◆ Exercise aim
Write out, word for word, only the data from its first line to the line containing "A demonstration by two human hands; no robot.".

◆ Data extract
--- --- ---

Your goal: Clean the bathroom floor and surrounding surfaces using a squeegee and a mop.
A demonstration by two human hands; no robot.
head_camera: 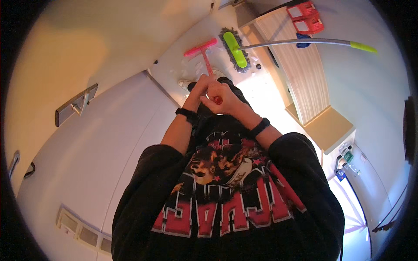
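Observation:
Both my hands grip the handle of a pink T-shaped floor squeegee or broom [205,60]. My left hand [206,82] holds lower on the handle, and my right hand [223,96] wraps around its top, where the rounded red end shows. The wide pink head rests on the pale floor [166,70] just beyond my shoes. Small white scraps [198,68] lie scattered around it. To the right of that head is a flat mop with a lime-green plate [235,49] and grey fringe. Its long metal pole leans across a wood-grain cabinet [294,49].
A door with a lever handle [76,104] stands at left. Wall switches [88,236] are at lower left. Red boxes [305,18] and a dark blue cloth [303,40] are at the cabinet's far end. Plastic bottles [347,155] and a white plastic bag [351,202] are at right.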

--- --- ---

◆ Answer
Your goal: Clean the bathroom floor and surrounding surfaces using a squeegee and a mop.
A demonstration by two human hands; no robot.

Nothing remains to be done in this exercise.